Task directions: If a line of the data below contains the string "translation", copy it into your answer.

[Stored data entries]

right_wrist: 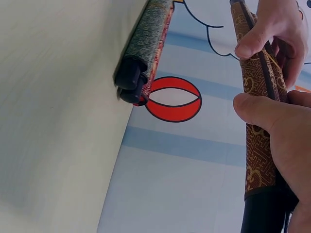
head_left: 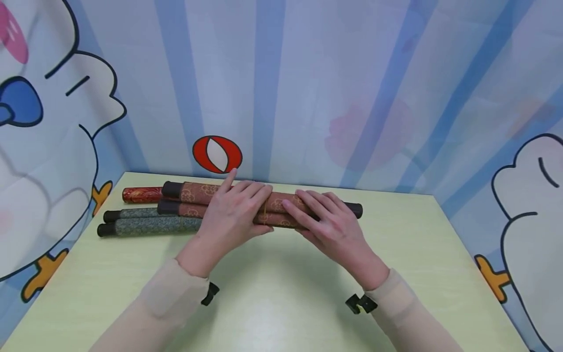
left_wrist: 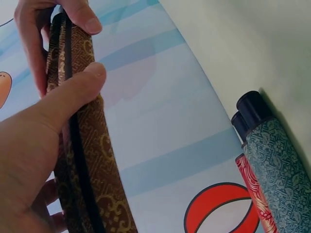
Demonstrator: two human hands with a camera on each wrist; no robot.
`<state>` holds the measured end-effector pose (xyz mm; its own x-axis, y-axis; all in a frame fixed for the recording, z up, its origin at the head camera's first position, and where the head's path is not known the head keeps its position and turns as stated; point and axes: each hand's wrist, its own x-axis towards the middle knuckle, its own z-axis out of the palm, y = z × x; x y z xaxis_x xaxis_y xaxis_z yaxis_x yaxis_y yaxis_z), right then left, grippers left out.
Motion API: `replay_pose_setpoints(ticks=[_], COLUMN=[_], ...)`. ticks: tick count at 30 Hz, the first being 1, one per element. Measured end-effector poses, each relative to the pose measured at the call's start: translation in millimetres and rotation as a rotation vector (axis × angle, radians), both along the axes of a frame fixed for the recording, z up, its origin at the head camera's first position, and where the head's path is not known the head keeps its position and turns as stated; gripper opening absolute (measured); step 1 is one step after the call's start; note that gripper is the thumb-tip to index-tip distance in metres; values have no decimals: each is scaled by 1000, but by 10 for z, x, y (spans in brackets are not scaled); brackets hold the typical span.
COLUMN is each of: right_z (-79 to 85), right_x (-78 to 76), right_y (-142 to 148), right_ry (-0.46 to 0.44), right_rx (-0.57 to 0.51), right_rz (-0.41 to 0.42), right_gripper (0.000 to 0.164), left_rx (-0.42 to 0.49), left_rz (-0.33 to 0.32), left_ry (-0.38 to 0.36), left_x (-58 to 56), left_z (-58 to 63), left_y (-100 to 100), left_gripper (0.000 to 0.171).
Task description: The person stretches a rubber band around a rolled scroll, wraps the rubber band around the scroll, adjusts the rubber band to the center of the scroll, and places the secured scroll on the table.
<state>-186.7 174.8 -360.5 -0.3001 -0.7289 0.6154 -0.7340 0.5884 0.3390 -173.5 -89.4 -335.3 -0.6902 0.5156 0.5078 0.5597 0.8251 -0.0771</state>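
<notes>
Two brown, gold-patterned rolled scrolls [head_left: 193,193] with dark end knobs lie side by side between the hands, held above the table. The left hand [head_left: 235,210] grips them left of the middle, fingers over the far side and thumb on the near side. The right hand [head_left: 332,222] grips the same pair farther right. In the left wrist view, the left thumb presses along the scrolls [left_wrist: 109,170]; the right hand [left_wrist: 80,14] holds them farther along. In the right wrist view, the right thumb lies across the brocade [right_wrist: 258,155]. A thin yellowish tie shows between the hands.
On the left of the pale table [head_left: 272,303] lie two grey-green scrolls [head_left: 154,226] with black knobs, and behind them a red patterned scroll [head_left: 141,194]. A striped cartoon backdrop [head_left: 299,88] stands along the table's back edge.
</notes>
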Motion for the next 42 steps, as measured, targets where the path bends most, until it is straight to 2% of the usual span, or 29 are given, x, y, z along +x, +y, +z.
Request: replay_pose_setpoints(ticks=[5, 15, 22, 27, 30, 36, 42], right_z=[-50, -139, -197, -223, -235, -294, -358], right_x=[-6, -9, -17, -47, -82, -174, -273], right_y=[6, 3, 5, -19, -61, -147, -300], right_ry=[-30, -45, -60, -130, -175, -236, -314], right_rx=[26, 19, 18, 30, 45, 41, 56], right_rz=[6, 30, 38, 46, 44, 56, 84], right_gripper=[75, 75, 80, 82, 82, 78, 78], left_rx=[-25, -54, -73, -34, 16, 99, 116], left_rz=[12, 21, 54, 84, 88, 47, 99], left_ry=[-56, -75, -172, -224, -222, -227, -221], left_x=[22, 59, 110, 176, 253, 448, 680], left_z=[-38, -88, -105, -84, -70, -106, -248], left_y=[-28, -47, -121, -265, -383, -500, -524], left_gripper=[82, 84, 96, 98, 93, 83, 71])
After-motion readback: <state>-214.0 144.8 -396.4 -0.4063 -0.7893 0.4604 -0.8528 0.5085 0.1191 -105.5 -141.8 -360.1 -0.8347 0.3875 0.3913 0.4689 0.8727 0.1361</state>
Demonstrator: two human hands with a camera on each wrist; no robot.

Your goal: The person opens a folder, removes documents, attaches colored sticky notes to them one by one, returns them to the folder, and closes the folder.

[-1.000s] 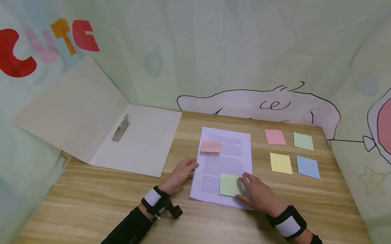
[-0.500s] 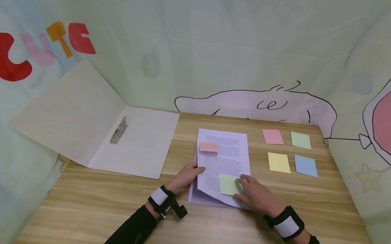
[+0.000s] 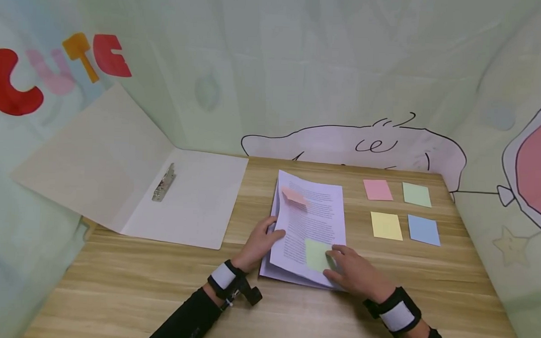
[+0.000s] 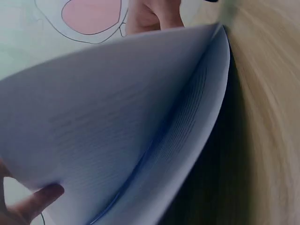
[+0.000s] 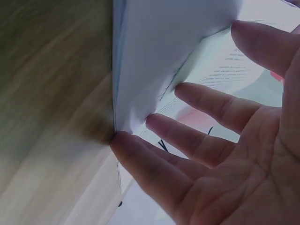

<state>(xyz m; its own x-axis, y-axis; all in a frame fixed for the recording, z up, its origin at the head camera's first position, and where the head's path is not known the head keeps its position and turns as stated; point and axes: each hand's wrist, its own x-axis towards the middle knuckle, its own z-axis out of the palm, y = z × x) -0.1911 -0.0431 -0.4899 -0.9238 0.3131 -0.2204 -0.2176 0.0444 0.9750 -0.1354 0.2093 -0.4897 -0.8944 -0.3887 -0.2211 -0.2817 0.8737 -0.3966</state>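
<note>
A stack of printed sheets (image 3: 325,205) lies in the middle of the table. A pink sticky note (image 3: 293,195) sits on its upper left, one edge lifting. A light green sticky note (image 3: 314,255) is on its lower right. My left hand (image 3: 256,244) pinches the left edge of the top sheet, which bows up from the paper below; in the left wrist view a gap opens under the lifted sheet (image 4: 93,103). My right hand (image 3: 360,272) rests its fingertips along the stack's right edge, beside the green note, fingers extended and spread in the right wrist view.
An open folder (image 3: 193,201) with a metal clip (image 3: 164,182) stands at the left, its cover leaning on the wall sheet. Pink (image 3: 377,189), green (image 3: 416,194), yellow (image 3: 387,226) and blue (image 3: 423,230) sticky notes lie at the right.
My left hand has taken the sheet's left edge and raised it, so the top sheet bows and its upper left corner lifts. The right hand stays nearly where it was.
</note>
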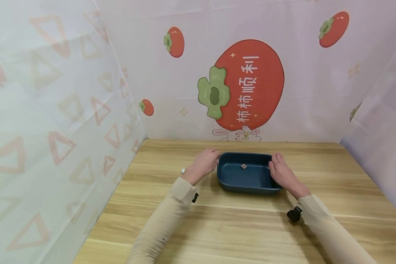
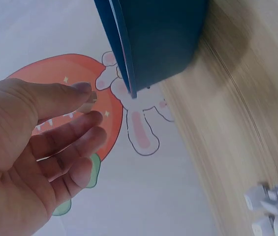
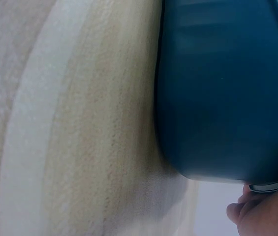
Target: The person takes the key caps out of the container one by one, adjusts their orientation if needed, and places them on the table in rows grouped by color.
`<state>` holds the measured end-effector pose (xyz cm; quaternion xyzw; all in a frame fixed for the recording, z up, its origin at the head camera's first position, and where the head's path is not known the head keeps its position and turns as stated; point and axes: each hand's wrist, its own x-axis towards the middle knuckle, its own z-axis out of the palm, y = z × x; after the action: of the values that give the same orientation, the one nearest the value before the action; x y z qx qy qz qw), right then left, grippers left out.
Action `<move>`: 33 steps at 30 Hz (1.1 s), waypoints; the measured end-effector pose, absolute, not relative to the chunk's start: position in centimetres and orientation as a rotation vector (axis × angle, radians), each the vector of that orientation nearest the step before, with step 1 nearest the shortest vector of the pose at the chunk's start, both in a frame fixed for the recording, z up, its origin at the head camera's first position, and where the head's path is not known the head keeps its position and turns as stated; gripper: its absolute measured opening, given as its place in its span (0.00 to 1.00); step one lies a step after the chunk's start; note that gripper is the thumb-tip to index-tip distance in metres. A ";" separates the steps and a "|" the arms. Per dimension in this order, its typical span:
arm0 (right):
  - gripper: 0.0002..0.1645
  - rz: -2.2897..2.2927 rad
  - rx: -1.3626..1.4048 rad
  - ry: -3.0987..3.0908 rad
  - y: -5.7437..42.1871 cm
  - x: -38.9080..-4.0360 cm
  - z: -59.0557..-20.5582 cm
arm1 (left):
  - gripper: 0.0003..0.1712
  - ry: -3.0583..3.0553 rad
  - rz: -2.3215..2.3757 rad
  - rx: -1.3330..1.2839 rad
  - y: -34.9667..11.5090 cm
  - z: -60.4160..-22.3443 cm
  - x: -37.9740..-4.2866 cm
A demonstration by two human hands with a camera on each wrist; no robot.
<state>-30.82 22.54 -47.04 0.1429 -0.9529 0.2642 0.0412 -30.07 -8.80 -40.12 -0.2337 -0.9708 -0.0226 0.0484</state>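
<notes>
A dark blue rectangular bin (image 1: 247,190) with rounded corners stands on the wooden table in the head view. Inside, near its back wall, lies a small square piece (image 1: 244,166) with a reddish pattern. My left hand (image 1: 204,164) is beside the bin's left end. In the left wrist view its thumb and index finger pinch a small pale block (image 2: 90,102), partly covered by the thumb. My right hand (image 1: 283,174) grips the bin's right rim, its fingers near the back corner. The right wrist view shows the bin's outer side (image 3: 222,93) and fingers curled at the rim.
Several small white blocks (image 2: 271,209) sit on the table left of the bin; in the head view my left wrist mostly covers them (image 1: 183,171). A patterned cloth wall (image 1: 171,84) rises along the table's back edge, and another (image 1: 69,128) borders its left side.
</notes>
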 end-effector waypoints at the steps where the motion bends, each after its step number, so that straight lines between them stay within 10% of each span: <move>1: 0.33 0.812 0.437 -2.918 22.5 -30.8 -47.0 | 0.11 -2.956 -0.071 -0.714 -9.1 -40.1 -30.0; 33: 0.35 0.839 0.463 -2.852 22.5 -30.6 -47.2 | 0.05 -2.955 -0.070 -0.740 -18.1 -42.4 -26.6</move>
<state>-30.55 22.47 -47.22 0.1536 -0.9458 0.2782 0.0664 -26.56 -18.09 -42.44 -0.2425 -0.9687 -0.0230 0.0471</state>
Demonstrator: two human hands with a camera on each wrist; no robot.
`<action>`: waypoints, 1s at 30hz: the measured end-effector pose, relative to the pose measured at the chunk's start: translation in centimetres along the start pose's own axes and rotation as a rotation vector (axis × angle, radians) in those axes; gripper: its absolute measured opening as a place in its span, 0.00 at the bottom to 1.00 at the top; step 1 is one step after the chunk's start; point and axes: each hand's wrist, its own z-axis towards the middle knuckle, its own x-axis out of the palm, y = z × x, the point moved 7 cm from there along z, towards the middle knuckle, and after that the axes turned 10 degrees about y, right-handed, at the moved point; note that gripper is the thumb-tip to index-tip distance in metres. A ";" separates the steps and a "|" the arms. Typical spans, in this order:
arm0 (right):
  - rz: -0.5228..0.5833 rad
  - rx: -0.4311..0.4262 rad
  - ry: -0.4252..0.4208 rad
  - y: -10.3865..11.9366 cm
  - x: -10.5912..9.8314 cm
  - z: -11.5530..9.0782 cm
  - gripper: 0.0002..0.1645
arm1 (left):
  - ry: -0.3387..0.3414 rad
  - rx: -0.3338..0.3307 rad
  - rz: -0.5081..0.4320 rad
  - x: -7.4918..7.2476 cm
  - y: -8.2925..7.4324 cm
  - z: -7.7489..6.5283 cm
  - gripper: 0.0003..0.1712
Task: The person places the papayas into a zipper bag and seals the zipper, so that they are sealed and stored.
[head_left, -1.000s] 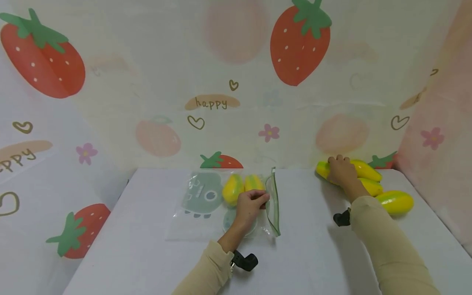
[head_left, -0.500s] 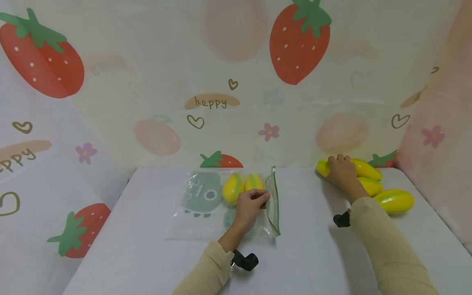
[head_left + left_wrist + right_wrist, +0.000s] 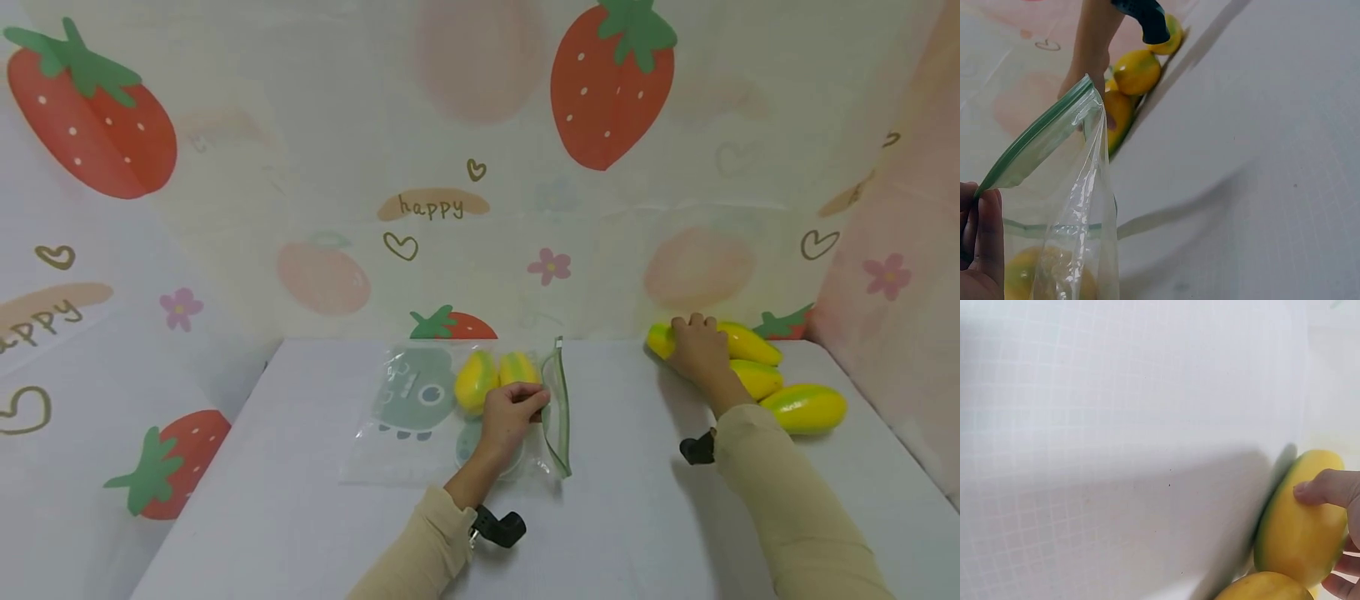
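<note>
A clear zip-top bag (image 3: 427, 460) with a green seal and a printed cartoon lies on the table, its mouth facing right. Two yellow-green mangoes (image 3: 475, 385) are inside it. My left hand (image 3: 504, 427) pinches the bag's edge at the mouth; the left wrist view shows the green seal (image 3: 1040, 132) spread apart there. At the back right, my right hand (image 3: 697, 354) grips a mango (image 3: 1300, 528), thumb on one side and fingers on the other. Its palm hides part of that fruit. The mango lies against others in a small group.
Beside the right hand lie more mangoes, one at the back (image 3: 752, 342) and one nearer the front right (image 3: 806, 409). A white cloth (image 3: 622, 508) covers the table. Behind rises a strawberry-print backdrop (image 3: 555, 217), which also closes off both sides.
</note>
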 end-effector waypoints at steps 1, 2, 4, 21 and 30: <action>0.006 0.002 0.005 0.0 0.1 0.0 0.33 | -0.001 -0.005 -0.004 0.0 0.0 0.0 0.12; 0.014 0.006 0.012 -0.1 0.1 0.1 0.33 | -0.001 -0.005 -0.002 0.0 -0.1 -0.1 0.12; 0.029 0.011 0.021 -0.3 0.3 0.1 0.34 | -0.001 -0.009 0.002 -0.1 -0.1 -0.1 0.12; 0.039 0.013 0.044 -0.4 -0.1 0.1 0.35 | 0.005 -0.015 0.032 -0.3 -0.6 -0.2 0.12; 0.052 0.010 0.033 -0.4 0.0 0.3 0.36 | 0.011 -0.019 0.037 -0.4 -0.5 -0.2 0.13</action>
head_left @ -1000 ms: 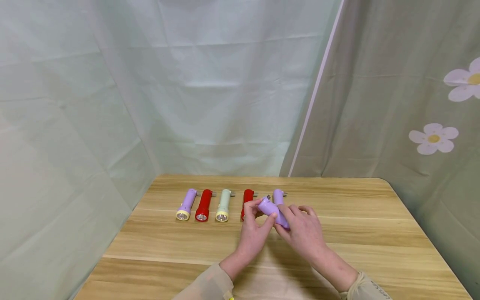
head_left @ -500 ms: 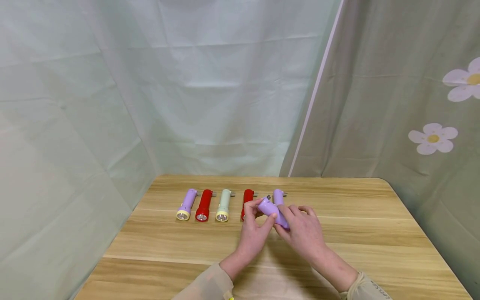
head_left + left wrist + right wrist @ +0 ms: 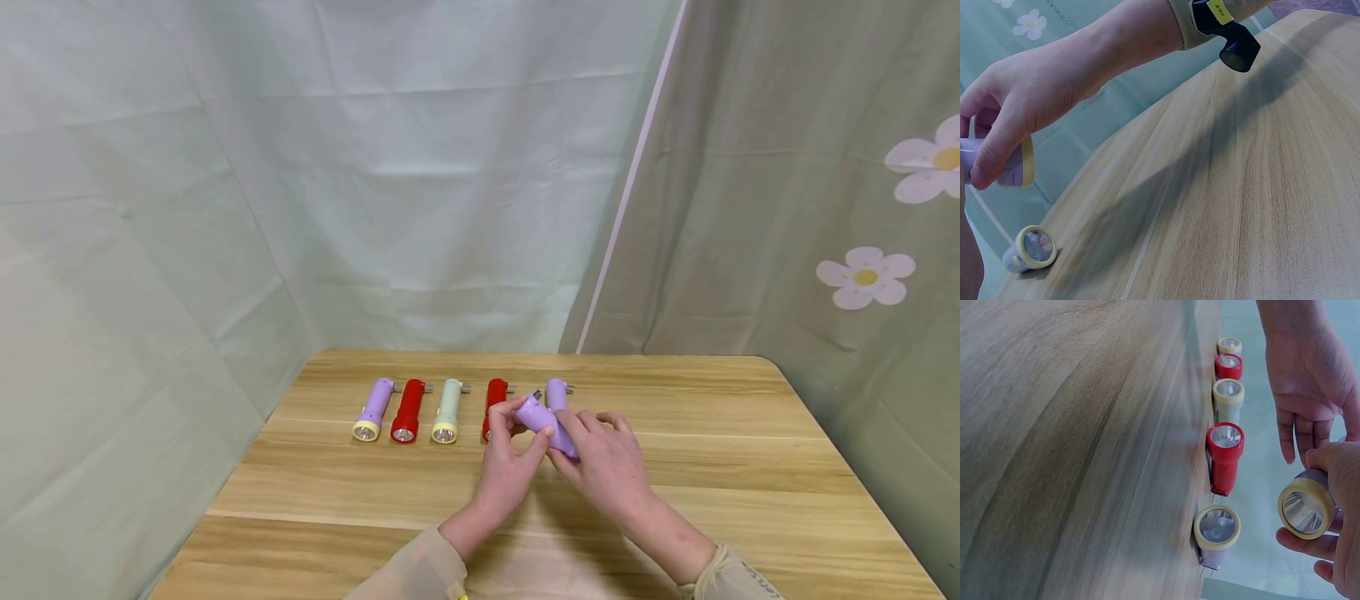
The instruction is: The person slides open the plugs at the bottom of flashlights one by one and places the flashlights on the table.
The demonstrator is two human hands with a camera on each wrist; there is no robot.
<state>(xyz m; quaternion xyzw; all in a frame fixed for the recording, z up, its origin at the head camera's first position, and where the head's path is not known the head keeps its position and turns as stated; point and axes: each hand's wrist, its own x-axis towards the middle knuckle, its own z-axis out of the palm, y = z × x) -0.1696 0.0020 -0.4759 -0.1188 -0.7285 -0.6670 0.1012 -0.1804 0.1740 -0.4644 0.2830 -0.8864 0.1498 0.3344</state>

The answer:
Motion API: `replay_pose_setpoints(ticks=[_], COLUMN=[_], ...)`. ticks: tick count at 30 Hz, the first being 1, one per element. Measured end-effector poses, each relative to the pose measured at the call's start: translation in millimetres and rotation as a rotation vector (axis × angle, radians), both along the axes of a frame fixed for the recording, z up, its origin at the head camera's first position, and where the head's path is not known the head keeps its position and turns as stated; gripper opening absolute (measured); step 1 is one step after the call's start; note that gripper is the thumb-tip to index-tip distance in metres; values have no decimals: each is scaled by 1000, but by 10 for z, x, y (spans in brackets are not scaled); brackets hold the typical span.
`<action>`: waypoints, 1s at 30hz: the measured end-effector pose, relative to the pose measured at the chunk's start: translation in centimetres along the start pose's own axes and rotation as a rotation vector (axis × angle, radians) in those axes; gripper: its absolute measured opening as a place in its span, 0.00 at the bottom to 1.00 at the top; step 1 is one step after the chunk's start; point and axes: each hand's wrist, its own z-axis towards the middle knuckle, its own x-axis out of the palm, y = z × x, the point moved 7 cm from there along z, towards the middle knuckle, and after that the axes turned 10 degrees about y, right-handed, at the moved point; note that gripper is the thumb-tip to index-tip distance in metres. A ";" separates the steps and a "|" the arms. Typical spans, in this order:

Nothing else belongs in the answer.